In particular, the determination by infrared reading on an unknown sample was carried out using the prediction equations which give the highest quality of performance. This selection was carried out as a function of various statistical parameters such as the correlation coefficient (R2) or the standard error of prediction (SEP).

The following calibration equations were determined for the following vitamins: A, E, B5, PP.

'Vit A SEP = 26,809 R2= 0.81 STDVref = 62,109 (x IU/kg) 'Vit E SEP = 15,132 R= = 0.95 STDVref = 71,150 (x IU/kg) 'Vit B5 SEP = 19,503 R2 = 0.86 STDVref = 51,817 (x IU/kg) * Vit PP SEP = 12,731 R2 = 0.98 STDVref = 89,474 (x IU/kg) SEP = standard error of prediction STDref = standard deviation of the reference population R2 = correlation coefficient for the validation.

The following equations were determined for premixes containing various vitamins: 'Vit E SEP = 3.82 R2 = 0.84 STDVref = 5.70 (x104IU) * Vit A SEP = 3.01 R = 0.30 STDVref = 3.30 (x106IU) in which SEP, STDref and R2 have the same meaning as above.

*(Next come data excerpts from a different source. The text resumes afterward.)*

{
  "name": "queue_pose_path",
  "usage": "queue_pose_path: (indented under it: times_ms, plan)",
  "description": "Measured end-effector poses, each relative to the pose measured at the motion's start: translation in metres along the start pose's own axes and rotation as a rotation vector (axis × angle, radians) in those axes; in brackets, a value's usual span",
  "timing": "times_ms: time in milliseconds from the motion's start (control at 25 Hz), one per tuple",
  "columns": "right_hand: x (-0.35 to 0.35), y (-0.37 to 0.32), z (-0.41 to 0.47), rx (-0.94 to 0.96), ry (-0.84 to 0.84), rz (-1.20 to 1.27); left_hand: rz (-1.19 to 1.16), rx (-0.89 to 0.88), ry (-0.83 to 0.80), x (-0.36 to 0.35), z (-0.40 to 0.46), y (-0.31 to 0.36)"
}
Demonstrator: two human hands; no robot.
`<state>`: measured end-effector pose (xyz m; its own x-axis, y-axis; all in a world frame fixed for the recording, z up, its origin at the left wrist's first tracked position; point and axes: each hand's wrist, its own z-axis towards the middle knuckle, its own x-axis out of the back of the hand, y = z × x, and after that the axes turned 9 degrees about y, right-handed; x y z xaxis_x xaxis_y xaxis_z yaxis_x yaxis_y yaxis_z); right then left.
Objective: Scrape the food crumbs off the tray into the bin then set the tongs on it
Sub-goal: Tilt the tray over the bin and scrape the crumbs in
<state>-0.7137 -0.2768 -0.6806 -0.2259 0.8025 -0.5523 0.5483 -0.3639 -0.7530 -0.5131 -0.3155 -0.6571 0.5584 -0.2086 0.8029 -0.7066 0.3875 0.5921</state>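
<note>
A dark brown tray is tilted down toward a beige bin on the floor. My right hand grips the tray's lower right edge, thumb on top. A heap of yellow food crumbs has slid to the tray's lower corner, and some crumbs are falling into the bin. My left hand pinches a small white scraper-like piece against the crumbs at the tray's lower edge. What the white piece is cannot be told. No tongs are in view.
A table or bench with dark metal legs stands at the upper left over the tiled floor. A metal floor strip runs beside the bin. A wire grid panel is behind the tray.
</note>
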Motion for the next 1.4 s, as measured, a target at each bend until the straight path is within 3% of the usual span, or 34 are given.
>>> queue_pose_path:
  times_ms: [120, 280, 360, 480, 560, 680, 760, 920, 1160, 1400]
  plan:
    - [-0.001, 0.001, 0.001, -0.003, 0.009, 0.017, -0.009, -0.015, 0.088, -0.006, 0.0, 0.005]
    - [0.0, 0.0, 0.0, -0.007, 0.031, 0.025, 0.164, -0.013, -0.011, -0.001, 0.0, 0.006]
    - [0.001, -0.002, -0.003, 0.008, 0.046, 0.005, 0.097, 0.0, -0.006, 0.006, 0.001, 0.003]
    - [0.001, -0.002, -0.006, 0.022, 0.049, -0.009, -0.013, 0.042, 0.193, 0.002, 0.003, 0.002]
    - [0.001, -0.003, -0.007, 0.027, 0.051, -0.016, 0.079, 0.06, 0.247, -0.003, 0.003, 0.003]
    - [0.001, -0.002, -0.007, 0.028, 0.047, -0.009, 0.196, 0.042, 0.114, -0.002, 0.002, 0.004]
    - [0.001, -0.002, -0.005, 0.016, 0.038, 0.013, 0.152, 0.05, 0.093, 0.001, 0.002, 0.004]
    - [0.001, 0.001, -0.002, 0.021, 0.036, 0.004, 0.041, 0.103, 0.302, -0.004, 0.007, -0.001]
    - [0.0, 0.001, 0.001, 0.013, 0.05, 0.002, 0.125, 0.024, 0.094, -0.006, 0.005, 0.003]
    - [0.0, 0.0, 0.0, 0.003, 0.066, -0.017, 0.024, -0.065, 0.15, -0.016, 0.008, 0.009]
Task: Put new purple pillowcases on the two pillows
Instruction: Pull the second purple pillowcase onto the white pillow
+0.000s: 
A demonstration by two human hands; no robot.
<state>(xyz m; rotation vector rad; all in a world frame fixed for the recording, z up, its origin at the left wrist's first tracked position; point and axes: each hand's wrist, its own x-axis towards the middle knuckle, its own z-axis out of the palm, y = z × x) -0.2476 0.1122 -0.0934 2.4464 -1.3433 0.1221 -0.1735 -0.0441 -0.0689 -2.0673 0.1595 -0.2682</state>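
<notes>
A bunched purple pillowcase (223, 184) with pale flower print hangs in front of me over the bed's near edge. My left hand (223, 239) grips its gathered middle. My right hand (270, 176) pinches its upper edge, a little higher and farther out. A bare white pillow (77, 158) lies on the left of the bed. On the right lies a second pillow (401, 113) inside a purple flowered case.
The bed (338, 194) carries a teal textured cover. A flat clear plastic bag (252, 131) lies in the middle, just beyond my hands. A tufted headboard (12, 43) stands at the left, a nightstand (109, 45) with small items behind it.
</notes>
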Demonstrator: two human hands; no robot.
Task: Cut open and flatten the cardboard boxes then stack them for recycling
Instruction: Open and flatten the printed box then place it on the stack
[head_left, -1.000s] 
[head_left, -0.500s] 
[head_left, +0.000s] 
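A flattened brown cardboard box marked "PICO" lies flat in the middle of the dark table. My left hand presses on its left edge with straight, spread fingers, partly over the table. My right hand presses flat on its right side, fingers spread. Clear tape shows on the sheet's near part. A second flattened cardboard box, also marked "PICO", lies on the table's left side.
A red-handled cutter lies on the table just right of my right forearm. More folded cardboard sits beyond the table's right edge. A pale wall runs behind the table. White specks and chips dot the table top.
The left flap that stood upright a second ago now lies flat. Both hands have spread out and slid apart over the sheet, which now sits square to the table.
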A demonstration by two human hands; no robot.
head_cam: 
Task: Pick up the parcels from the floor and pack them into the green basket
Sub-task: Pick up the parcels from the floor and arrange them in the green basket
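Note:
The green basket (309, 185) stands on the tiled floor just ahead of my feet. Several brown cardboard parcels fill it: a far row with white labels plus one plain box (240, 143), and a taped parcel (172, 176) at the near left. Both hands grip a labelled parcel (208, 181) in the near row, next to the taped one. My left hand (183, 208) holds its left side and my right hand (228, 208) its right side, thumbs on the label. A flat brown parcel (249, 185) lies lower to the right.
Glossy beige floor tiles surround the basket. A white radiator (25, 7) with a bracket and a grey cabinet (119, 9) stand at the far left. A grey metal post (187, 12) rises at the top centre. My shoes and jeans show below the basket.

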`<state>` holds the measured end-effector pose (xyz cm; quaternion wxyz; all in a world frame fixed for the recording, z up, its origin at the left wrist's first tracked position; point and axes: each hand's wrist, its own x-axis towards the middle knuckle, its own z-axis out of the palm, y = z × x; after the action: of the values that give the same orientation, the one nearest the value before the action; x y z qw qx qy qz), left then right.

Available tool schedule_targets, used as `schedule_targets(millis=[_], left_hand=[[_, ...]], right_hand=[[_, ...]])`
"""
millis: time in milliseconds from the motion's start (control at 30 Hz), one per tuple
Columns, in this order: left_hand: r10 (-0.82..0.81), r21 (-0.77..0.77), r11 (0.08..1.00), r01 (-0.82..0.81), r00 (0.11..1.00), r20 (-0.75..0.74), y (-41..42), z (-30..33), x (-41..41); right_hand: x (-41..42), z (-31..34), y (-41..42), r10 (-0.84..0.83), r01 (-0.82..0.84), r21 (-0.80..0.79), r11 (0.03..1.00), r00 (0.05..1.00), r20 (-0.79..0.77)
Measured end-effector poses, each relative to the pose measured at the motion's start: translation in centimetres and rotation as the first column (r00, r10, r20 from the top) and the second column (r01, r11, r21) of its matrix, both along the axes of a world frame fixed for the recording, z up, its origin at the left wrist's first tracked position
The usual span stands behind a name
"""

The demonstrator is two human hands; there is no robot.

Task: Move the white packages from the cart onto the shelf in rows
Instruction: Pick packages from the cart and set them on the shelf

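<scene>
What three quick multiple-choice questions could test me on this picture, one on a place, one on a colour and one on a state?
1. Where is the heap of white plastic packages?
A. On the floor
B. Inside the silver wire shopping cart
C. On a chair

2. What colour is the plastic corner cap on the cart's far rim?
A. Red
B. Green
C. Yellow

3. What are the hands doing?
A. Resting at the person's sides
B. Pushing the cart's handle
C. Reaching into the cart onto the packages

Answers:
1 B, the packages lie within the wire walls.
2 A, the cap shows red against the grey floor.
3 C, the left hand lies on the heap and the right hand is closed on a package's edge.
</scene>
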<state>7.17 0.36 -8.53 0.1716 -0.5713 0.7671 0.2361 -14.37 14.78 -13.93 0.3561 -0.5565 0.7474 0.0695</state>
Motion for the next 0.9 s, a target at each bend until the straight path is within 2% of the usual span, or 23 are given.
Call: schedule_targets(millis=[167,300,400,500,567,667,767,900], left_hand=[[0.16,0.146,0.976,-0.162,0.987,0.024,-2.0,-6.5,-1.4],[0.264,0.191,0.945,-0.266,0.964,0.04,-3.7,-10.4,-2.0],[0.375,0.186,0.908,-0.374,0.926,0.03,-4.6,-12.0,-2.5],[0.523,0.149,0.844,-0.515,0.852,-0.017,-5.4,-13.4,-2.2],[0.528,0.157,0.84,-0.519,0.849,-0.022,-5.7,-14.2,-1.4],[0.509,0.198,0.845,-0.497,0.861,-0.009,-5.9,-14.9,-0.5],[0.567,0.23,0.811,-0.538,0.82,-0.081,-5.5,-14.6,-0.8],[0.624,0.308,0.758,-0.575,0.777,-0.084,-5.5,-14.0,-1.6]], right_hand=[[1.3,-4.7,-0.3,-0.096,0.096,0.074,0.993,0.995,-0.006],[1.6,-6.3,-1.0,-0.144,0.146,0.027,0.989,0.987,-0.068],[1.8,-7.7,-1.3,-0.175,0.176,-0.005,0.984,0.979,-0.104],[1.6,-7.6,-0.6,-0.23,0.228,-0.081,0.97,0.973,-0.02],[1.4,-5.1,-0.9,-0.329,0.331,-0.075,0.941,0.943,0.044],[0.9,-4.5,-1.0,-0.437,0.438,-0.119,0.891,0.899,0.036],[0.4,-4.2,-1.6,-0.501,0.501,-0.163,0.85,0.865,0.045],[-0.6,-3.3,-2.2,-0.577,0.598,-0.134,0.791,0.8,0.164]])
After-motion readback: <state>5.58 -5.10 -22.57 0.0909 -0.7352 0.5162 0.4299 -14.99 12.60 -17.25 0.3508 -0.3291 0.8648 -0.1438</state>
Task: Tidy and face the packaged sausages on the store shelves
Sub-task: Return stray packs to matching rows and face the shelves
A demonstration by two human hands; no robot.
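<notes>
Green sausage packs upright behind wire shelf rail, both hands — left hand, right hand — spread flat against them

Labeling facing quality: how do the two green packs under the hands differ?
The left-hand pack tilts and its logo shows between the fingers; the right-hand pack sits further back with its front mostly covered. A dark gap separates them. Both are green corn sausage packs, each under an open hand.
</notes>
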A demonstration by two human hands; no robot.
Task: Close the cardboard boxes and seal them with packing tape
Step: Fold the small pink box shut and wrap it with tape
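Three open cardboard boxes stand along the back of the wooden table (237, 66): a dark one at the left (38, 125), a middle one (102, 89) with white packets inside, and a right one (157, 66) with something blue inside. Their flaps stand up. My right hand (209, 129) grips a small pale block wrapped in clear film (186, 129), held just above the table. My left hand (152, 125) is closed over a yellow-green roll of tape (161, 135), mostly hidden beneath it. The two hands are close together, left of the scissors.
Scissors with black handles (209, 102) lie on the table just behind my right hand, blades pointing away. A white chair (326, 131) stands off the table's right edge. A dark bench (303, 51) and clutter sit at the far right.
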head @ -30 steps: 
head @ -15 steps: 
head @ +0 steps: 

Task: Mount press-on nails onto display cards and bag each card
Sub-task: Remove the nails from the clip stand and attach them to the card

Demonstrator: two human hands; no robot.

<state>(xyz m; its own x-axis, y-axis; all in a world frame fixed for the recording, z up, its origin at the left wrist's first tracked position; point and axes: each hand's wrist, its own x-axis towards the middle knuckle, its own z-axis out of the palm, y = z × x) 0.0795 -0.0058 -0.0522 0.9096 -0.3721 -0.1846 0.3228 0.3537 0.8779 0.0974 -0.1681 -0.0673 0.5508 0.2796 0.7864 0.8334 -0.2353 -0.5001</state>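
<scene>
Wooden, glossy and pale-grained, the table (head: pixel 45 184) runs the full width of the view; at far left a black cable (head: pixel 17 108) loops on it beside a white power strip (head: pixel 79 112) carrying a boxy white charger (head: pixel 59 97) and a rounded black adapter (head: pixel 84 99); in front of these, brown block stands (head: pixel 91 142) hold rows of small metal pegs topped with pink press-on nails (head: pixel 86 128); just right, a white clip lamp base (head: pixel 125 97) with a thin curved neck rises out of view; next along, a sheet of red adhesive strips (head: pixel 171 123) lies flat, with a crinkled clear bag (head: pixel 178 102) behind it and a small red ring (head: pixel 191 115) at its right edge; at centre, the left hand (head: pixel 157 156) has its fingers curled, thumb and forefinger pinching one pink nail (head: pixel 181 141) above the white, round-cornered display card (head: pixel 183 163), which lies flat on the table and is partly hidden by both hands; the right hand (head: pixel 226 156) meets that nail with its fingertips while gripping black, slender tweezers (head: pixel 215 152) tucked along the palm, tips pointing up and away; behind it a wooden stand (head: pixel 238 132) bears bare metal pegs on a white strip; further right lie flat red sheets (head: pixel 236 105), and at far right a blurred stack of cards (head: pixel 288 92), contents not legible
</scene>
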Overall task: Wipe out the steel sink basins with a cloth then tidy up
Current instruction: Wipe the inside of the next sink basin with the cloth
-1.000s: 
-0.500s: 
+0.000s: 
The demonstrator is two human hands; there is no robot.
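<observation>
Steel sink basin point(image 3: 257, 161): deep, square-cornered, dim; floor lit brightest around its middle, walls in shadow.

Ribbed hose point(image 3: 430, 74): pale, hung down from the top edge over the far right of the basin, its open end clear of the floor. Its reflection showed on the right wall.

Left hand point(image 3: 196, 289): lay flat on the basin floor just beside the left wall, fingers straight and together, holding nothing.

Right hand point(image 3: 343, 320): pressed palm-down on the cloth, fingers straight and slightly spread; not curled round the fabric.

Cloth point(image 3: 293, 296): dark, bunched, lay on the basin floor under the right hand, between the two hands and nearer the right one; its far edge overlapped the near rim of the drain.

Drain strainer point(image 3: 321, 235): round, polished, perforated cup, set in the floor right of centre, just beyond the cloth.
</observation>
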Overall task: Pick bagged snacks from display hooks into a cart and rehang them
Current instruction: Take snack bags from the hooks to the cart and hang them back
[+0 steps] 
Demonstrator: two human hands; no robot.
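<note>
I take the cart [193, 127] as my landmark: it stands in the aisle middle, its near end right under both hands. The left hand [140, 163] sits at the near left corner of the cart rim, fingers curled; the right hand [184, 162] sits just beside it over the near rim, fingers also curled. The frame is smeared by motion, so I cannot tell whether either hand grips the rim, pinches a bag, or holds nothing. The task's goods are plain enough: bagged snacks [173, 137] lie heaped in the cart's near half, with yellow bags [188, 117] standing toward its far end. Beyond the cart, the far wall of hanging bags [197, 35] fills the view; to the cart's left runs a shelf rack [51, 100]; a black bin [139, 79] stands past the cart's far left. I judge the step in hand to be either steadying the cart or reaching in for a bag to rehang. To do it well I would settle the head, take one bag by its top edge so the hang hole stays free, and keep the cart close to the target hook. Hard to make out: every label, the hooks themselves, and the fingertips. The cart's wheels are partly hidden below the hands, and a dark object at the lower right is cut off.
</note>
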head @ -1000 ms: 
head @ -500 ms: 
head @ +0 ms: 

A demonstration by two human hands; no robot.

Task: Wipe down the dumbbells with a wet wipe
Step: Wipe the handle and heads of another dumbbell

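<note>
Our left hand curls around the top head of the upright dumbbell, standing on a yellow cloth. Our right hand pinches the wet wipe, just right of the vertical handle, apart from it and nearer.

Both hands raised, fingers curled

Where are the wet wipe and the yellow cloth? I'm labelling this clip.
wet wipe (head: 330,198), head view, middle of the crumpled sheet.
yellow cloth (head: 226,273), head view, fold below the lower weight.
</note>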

Quality Control Method The following procedure was used to monitor the vitamin level in samples prepared: (1) The procedure as detailed above was carried out to determine the identity of the sample; (2) A specification for the average vitamin level and maximum acceptable vitamin level in the composition were established; (3) Using the appropriate computer software, the coefficient of variation and standard deviation for the vitamin composition are determined. A maximum coefficient of deviation was also identified; (3) Seven random composition samples were taken, numbered and the near infrared spectrum recorded; (4) Using the appropriate computer software, the coefficient of variation and standard deviation for the seven samples were determined. The results were plotted.

(5) The above procedure was repeated 30 days later and 60 days later to provide three sets of results and the average of the three results was determined.

(6) The procedure was repeated again 60 days later and a t-test was conducted to determine if the new average result differed significantly from the initial result determined in step (5).

(7) A chi-square statistic was generated and an F- test is conducted to determine if significant

differences exist between the the initial and current sample standard deviations.

(8) The above procedure is repeated every 90 days.

(9) A line is fitted through the last three measurements of coefficient of deviation by the method of least squares. (Figure 7) If the slope of the line is positive, the time when the line would pass through the maximum acceptable coefficient of variation is estimated. If that time (t*) is less than 90 days, the procedure is repeated in half of t*.

(10) If the procedure is repeated in t* and the slope remains positive, vitamin formulation maintenance is recommended.